INSTRUCTIONS FOR THE TASK →
Transcribe every line of the material below exactly, leaving out the pictures.

SUPPLIED INFORMATION →
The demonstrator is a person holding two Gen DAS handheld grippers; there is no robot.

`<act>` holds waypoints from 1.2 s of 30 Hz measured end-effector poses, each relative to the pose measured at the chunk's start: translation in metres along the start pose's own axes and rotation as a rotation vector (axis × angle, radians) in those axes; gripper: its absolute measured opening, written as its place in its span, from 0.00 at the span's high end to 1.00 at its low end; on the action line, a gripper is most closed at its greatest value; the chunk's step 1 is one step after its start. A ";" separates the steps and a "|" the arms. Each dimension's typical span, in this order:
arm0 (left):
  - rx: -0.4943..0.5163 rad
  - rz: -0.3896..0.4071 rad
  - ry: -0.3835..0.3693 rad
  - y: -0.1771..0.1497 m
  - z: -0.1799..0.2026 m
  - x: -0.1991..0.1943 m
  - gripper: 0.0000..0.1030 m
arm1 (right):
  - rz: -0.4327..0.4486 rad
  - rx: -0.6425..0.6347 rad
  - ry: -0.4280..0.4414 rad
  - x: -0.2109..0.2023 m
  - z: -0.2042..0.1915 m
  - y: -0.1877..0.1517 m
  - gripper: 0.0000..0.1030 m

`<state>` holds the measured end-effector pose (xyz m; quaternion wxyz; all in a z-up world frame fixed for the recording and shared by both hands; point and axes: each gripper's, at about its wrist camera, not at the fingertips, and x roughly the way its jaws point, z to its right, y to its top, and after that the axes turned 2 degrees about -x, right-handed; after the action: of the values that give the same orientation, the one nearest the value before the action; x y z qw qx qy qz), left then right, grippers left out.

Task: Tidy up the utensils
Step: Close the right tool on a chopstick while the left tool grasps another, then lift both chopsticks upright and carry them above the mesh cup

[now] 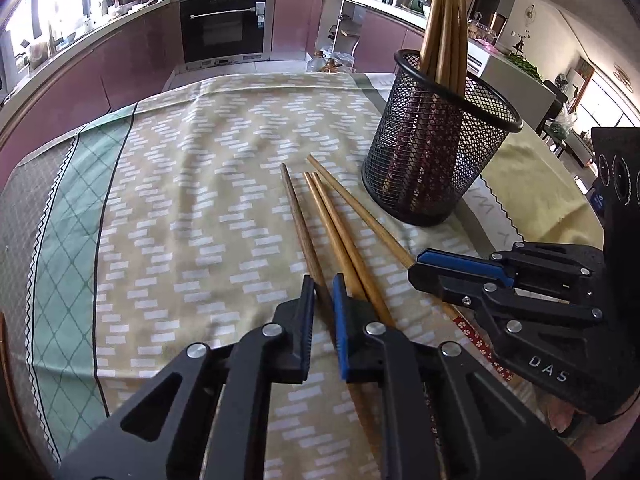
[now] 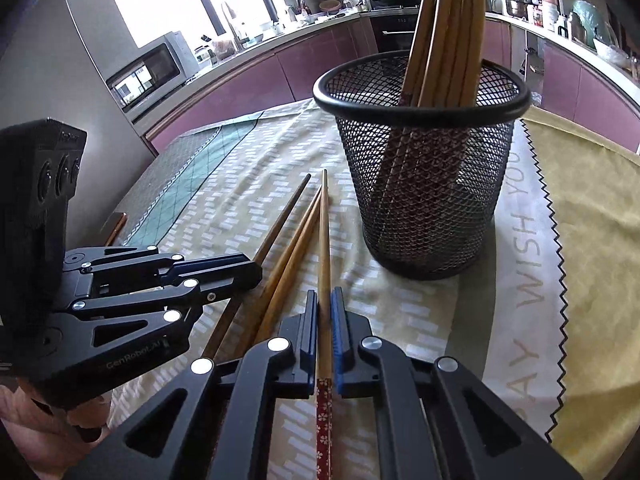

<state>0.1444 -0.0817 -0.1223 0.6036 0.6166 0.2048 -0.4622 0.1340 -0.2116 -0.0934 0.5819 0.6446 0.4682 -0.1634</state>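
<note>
Right now both grippers are down low over the tabletop (image 1: 192,208), each pinching one of the four loose chopsticks that lie fanned out on the patterned cloth (image 1: 168,152).

From the left wrist camera, the left gripper (image 1: 323,300) has its jaws drawn almost together around the darker chopstick (image 1: 298,224), the one furthest toward 9 o'clock in the fan. That stick runs from between the pads up toward 12 o'clock. Two paler chopsticks (image 1: 334,220) lie side by side just beside it, passing under the blue-padded finger. At 3 o'clock the right gripper (image 1: 418,266) comes in sideways, over the fourth chopstick (image 1: 360,210).

From the right wrist camera, the right gripper (image 2: 324,316) has its jaws closed snug on that pale chopstick (image 2: 325,240), whose handle end is wrapped in a red flowered pattern and shows below the pads at 6 o'clock. Its tip points to 12 o'clock. The left gripper (image 2: 256,270) sits at 9 o'clock, over the dark stick.

A black mesh holder (image 2: 424,208) stands upright on the cloth at about 1 o'clock from both grippers, near the chopstick tips but not touching them. A bundle of chopsticks (image 2: 448,32) already stands in it, leaning against the rim. A yellow zigzag-edged cloth (image 2: 592,248) lies past it at 3 o'clock.
</note>
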 end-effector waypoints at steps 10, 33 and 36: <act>0.003 0.028 -0.021 -0.001 0.000 -0.019 0.92 | 0.042 -0.004 0.060 -0.023 0.000 -0.003 0.94; 0.084 0.224 -0.198 0.020 0.010 -0.123 0.93 | 0.259 -0.036 0.092 -0.101 0.006 0.020 0.94; 0.092 0.254 -0.195 0.024 0.012 -0.134 0.93 | 0.282 -0.039 0.087 -0.108 0.009 0.025 0.94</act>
<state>0.0940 -0.0566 0.0023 0.6453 0.6167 0.0442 -0.4486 0.1020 -0.2618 0.0006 0.5909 0.6987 0.4009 -0.0430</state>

SOLUTION →
The demonstrator is a person holding two Gen DAS handheld grippers; there is no robot.

`<act>` holds waypoints from 1.2 s of 30 Hz measured end-effector poses, each relative to the pose measured at the chunk's start: translation in metres along the start pose's own axes and rotation as a rotation vector (axis × angle, radians) in those axes; gripper: its absolute measured opening, written as its place in its span, from 0.00 at the span's high end to 1.00 at its low end; on the action line, a gripper is most closed at its greatest value; the chunk's step 1 is one step after its start. A ";" separates the steps and a "|" the arms. Each dimension's typical span, in this order:
arm0 (left):
  - rx: -0.4943..0.5163 rad
  - rz: -0.3896..0.4071 rad
  - ry: -0.3835..0.3693 rad
  - y: -0.1771..0.1497 m
  - z: -0.1799..0.2026 m
  - x: -0.1991..0.1943 m
  - gripper: 0.0000..0.1030 m
arm1 (right):
  - rz: -0.4327..0.4486 rad
  - rx: -0.6425..0.6347 rad
  - ry: -0.4280..0.4414 rad
  - x: -0.2109..0.2023 m
  - z: -0.2042..0.1915 m
  - y: -0.1877..0.1517 m
  - gripper: 0.0000..0.1030 m

`<state>` holds the measured end-effector pose (xyz m; quaternion wxyz; all in a z-up world frame fixed for the recording and shared by both hands; point and axes: each gripper's, at about its wrist camera, not at the fingertips, and x roughly the way its jaws point, z to its right, y to its top, and after that the axes turned 2 degrees about -x, right-handed; after the action: of the values that give the same orientation, the one nearest the value before the action; x y z qw qx qy qz), left then right, grippers left out.

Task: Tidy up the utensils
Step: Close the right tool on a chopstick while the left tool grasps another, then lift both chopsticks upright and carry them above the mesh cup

[now] 
[now] 

<state>0.1444 -0.0817 -0.1223 0.6036 0.6166 0.2048 -0.4622 0.1340 -0.2116 -0.0934 0.5819 0.6446 0.4682 -0.1634</state>
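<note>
Right now both grippers are down low over the tabletop (image 1: 192,208), each pinching one of the four loose chopsticks that lie fanned out on the patterned cloth (image 1: 168,152).

From the left wrist camera, the left gripper (image 1: 323,300) has its jaws drawn almost together around the darker chopstick (image 1: 298,224), the one furthest toward 9 o'clock in the fan. That stick runs from between the pads up toward 12 o'clock. Two paler chopsticks (image 1: 334,220) lie side by side just beside it, passing under the blue-padded finger. At 3 o'clock the right gripper (image 1: 418,266) comes in sideways, over the fourth chopstick (image 1: 360,210).

From the right wrist camera, the right gripper (image 2: 324,316) has its jaws closed snug on that pale chopstick (image 2: 325,240), whose handle end is wrapped in a red flowered pattern and shows below the pads at 6 o'clock. Its tip points to 12 o'clock. The left gripper (image 2: 256,270) sits at 9 o'clock, over the dark stick.

A black mesh holder (image 2: 424,208) stands upright on the cloth at about 1 o'clock from both grippers, near the chopstick tips but not touching them. A bundle of chopsticks (image 2: 448,32) already stands in it, leaning against the rim. A yellow zigzag-edged cloth (image 2: 592,248) lies past it at 3 o'clock.
</note>
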 end-effector waypoints at steps 10, 33 and 36: <act>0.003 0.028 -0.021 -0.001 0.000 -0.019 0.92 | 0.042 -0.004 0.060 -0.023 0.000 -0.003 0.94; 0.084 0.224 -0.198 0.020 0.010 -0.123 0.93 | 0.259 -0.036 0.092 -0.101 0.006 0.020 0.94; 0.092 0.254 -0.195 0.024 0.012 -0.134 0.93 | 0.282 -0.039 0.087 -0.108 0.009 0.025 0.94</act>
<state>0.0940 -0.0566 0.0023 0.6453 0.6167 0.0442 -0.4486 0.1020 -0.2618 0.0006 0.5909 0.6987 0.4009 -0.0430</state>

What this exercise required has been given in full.